> [EXERCISE OBJECTIVE]:
Below is a listing to transcribe in full and exactly; keep the pictures out.

> [STORED DATA]:
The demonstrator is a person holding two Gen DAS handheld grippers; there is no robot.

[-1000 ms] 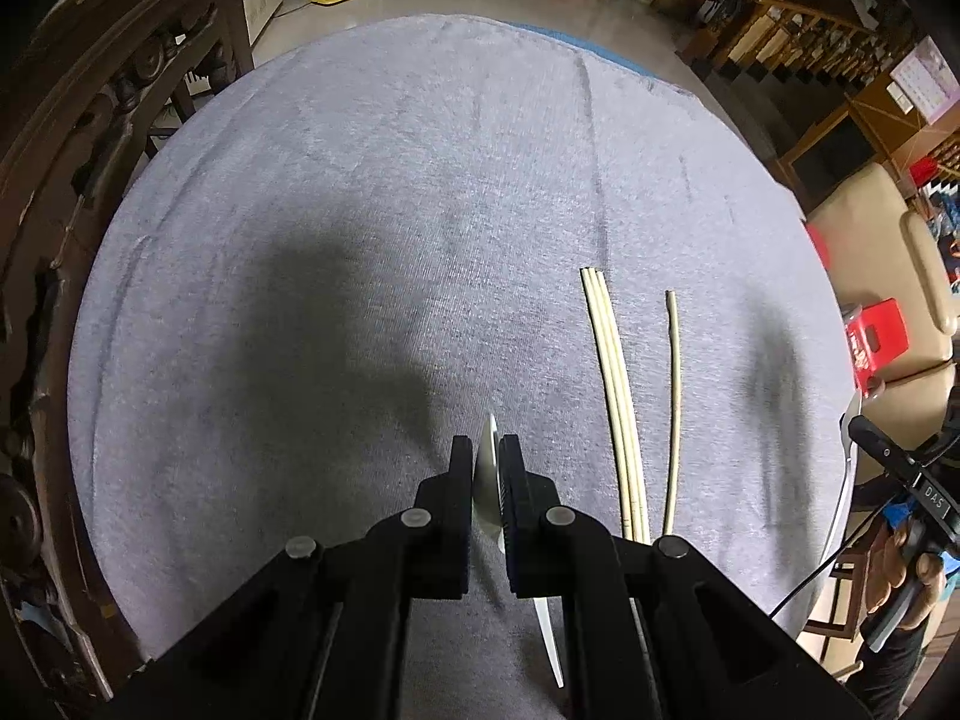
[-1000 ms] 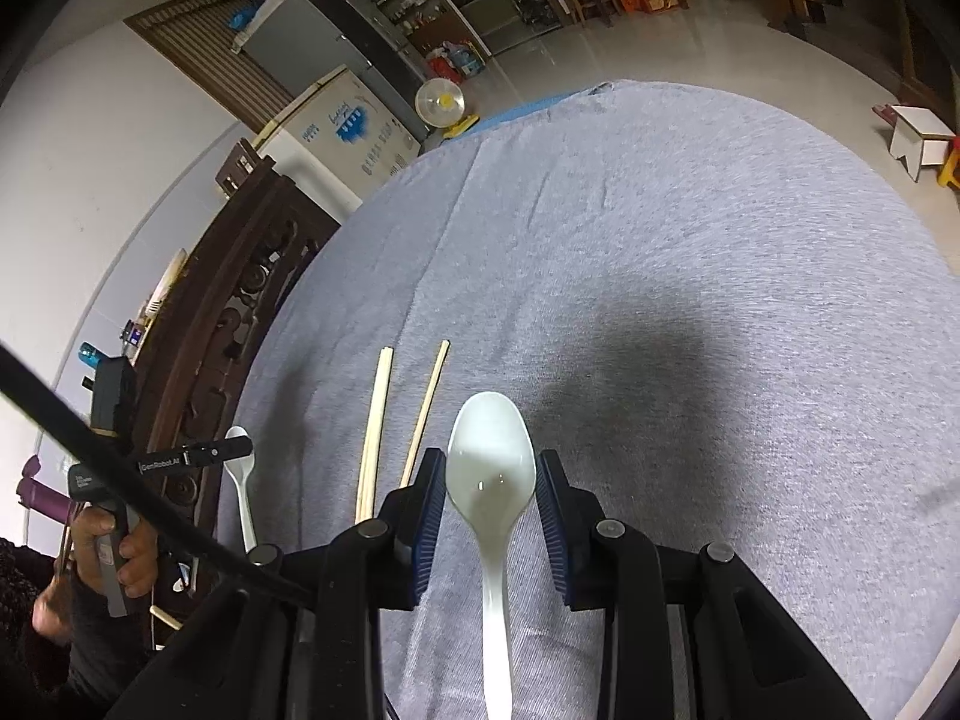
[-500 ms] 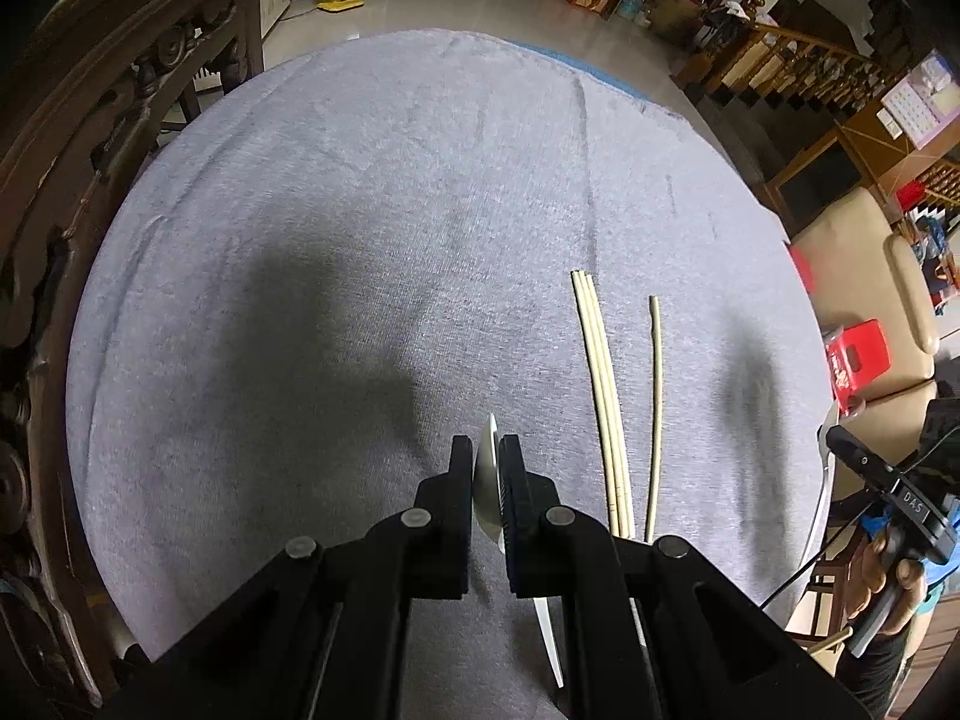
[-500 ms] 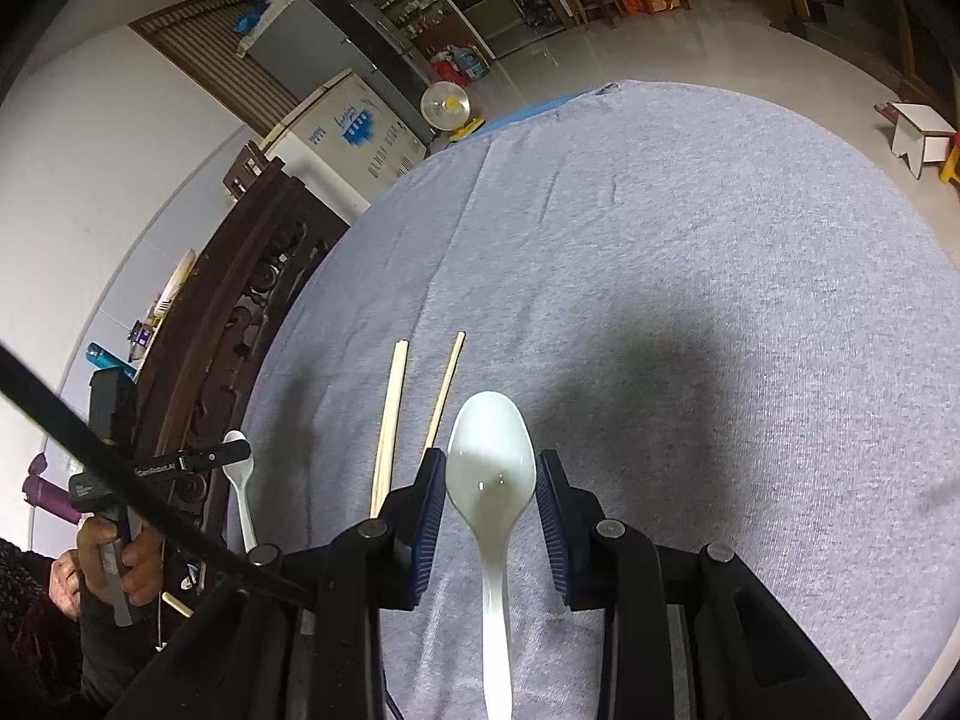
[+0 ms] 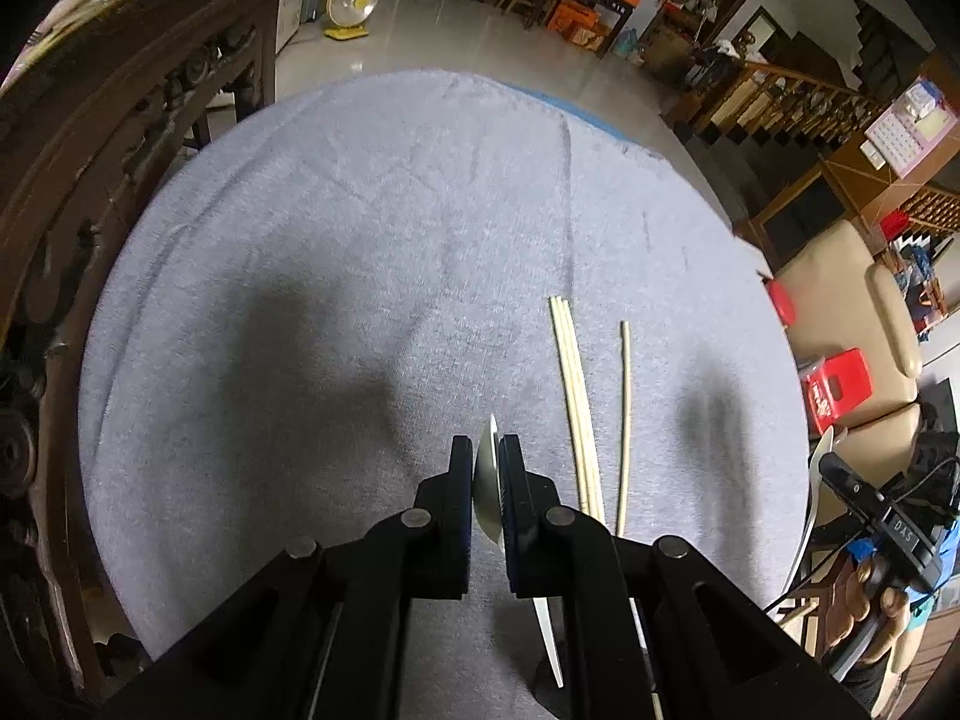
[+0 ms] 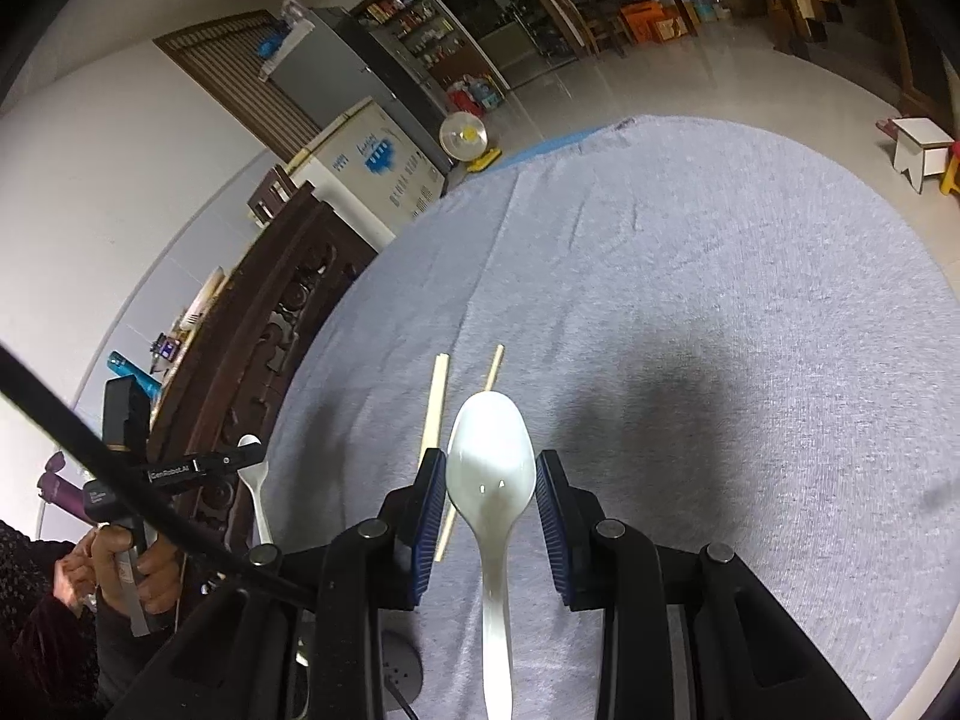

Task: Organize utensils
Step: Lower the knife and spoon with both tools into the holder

> [SOLUTION]:
The demonstrator is a person holding two Gen DAS handheld grippers; there is no robot.

[-1000 ms] 
[-1000 ms] 
[-500 ms] 
[-500 ms] 
[+0 ms] 
[+0 ms] 

Task: Organize utensils
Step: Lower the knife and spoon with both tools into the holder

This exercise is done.